Der japanische Künstler On Kawara (1932 - 2014) wollte sich stets vergewissern, dass er noch da ist. Und wo im endlosen Fluss der Zeit er sich gerade befand. 1966 begann er seine heute legendäre "Today"-Serie, für die er so oft wie möglich das aktuelle Datum auf eine einfarbig grundierte Leinwand malte. Einerseits ein formal knochentrockenes Konzeptkunst-Projekt im Stil der Zeitansage am Telefon, andererseits eine poetische Meditation und ein Manifest eines menschlichen Daseins zu einem bestimmten Moment.
Kawara fertigte bis zu seinem Tod über 3000 dieser Datumstafeln an. Weiße serifenlose Schrift auf grauem, rotem oder blauem Hintergrund. Wenn er ein Bild nicht bis Mitternacht des Produktionstages fertig bekam, zerstörte er es. Zu jedem Exemplar gehört ein Tageszeitungs-Ausriss aus der jeweiligen Stadt, in der sich der Künstler gerade befand. Doch wer nur die nackten Zahlen und Buchstaben auf der Leinwand sieht, erfährt nichts über die Ereignisse des fraglichen Tages (nur die Daten der Mondlandung 1969 haben ein größeres Format als alle anderen). Man weiß nur, dass diese Tage stattgefunden haben. Dass On Kawaras Kunst stattgefunden hat.

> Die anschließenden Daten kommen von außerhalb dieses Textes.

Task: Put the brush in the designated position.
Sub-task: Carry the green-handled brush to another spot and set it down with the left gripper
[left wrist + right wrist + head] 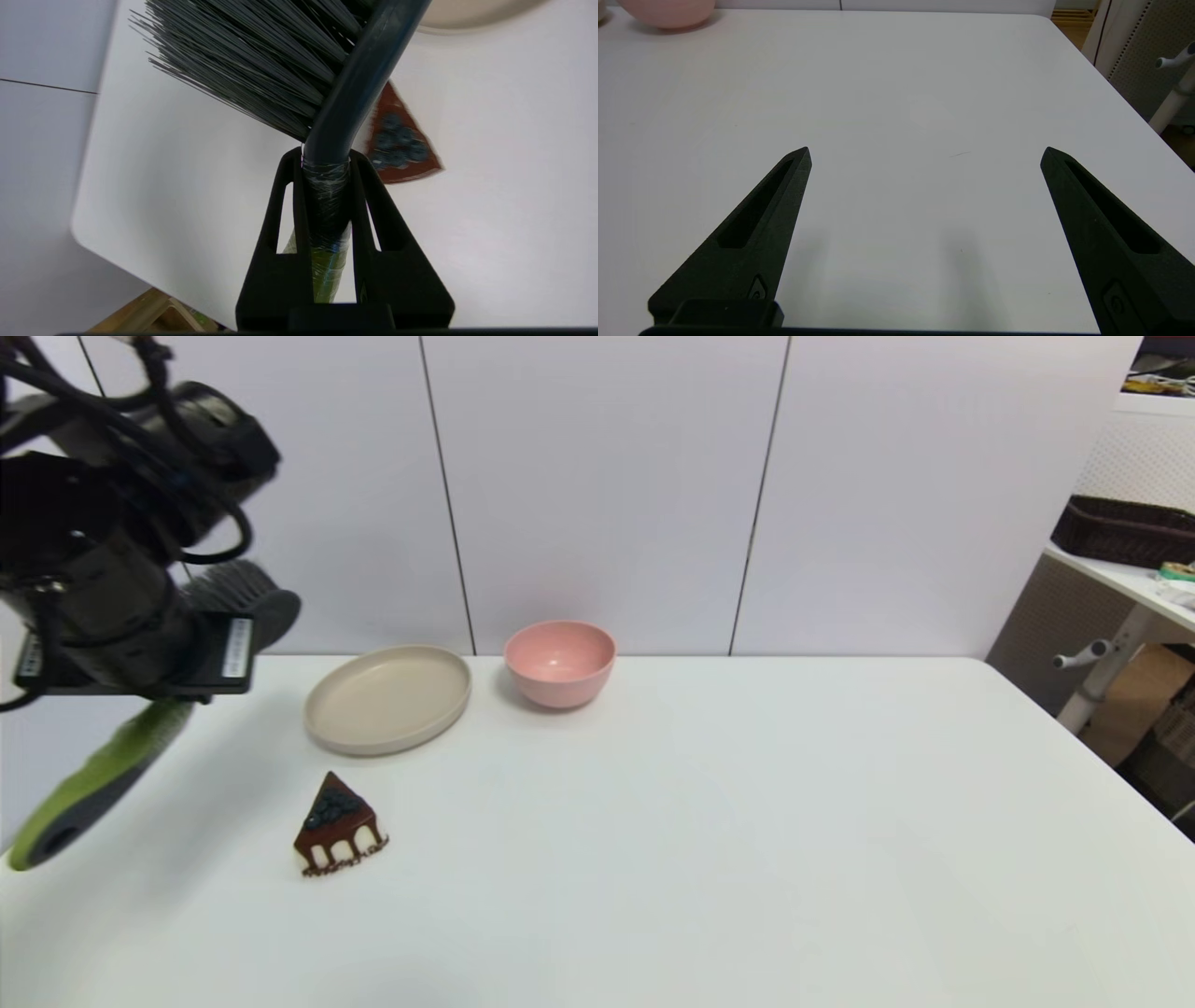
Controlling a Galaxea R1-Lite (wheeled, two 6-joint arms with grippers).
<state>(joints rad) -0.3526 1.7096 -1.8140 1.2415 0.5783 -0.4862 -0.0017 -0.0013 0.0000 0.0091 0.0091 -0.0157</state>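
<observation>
Lime-green handle end of the brush (93, 784) hangs nearest, high over the tabletop's (709, 821) left edge. Left fingers (327, 158) clamp its neck; long axis slants from near-left up to far-right. Right fingers (924, 151) spread wide, idle, empty.

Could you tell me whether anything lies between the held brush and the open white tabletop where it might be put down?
The left gripper holds the brush in the air at the table's left side. The cake slice and beige plate lie nearby; bare table lies around them.
</observation>
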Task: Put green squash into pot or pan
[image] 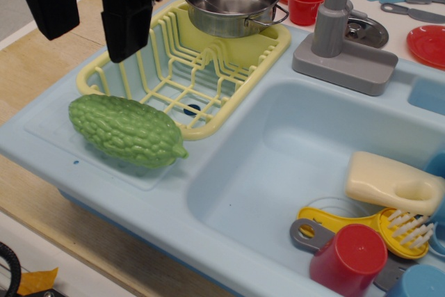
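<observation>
The green squash [126,130], light green with bumpy skin and a pointed tip toward the right, lies on the light-blue drainboard just in front of the yellow dish rack [184,67]. The shiny steel pot [233,0] stands empty at the rack's far right corner, with its wire loop handles showing. My gripper [87,29] is black, hangs above the rack's left end and behind the squash, and is open and empty, its two fingers [126,33] well apart.
The light-blue sink basin [278,172] at the right holds a cream scoop, a yellow brush, a red cup [349,259] and grey utensils. A grey faucet [334,26] stands behind it. Red cups [306,1] and a red plate are at the back.
</observation>
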You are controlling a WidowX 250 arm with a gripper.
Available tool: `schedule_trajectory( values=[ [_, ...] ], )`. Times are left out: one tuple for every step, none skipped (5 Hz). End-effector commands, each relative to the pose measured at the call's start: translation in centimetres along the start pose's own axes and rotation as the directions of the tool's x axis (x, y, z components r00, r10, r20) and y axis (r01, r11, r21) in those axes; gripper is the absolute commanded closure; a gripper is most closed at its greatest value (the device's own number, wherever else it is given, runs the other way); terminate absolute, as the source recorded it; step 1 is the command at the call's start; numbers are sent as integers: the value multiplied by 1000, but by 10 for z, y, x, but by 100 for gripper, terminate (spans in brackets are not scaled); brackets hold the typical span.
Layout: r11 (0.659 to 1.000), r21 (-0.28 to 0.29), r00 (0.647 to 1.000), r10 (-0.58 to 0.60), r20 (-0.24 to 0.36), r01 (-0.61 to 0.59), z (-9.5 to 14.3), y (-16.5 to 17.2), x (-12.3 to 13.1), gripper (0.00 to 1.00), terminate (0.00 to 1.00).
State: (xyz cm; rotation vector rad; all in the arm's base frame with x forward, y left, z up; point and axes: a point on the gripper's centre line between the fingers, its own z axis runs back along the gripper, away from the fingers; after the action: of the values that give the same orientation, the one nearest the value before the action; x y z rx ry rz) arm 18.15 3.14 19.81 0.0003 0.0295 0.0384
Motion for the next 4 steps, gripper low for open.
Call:
schedule_trajectory(
  values=[
    [1000, 0, 1000, 0, 0, 0, 0, 0, 0, 0, 0],
    [982, 42, 982, -186, 43, 184, 3, -3, -6, 0, 0],
    [906, 55, 903, -423, 75, 420, -2, -8, -15, 0, 0],
    [775, 57, 762, -630, 151, 630, -15, -10, -18, 0, 0]
  ],
)
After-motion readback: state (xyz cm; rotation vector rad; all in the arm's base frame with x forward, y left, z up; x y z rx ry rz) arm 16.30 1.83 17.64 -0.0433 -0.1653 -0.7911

Ein Influencer für Selbstvergewisserung
Für Menschen, die während des Corona-Lockdown jegliches Gefühl für Daten und Wochentage verloren haben, könnte der stoische Künstler so etwas wie ein Schutzheiliger oder ein Influencer für Selbstvergewisserung werden. Soziologen, Geistliche und Psychologinnen betonen, dass Rituale im Ausnahmezustand helfen können, bei sich zu bleiben und Struktur ins Unbekannte zu bringen. Auch Kawara hielt sich während seiner künstlerischen Karriere, die ihn an verschiedene Orte auf der ganzen Welt führte, an strenge Ordnung.
In seiner Serie "I Got Up" schickte er zwischen 1968 und 1979 jeden Tag zwei Postkarten an Freunde oder Kollegen. Einziger Inhalt: die Absenderadresse (oft Hotels), die Adresse der Empfänger und der Satz "I Got Up At" mit der passenden Uhrzeit. Laut der einzelnen Karten war On Kawara ein flexibler Aufsteher. Die Uhrzeit kann 6.45 Uhr morgens oder 2.05 Uhr nachmittags betragen. Aber sie wurde stets akribisch archiviert. "I Got Up". Das ist schonmal ein nennenswertes Ergebnis eines Tages.
Ordnung gegen das Chaos der Welt
Ordnung in eine unordentliche Welt zu bringen ist ein Antrieb für viele künstlerische Projekte. So kann man Yayoi Kusamas systematische Verpunktung der Welt genauso wie die Raster der Op Art als Strategie gegen das Chaos der Wirklichkeit interpretieren. Gerade jetzt scheinen meditativ-verlässliche Tätigkeiten viele Menschen zu beruhigen (siehe die Flut von Puzzle-Erfolgsmeldungen in den sozialen Medien). On Kawaras Werk passt in diesen Tagen und Wochen besonders gut, weil er die persönlichen Erfahrungen eines Individuums dokumentiert und gleichzeitig zeigt, wie marginal und vergänglich diese einzelne Person im gnadenlosen Lauf der Zeit ist.
Bis das Telegramm ausstarb, schickte On Kawara auf diesem fernschriftlichen Weg immer wieder dieselbe Nachricht an Kuratoren und Sammler: "I am Still Alive" - Ich lebe noch. 2009 programmierte der isländische Digital-Künstler Pall Thayer (unautorisiert) einen Twitterbot unter dem Namen On Kawara, der jeden Tag um 10 Uhr morgens besagten Satz postete. "I am Still Alive": Eine Maschine, die sich ihrer eigenen Lebendigkeit versicherte. Gerade gehen verstärkt ähnliche Nachrichten aus der Quarantäne auf digitalen Kanälen zwischen Menschen hin und her. Wir mögen physisch getrennt sein - aber wir sind noch da. Auch das Tagebuch (analog und digital als Blog oder Video-Diary) bekommt als Orientierung in der globalen Ausnahmesituation eine neue Relevanz.
Sechs Jahre nach seinem Tod wirkt On Kawaras konzeptuelles Zeit-Einfangen ungemein aktuell. Jeder Tag, sei er zäh oder dramatisch, lässt sich beziffern, benennen, einordnen. Jeder Tag hat ein Datum. Diese Ordnung ist intakt. Auch, wenn es sich gerade ganz anders anfühlen mag.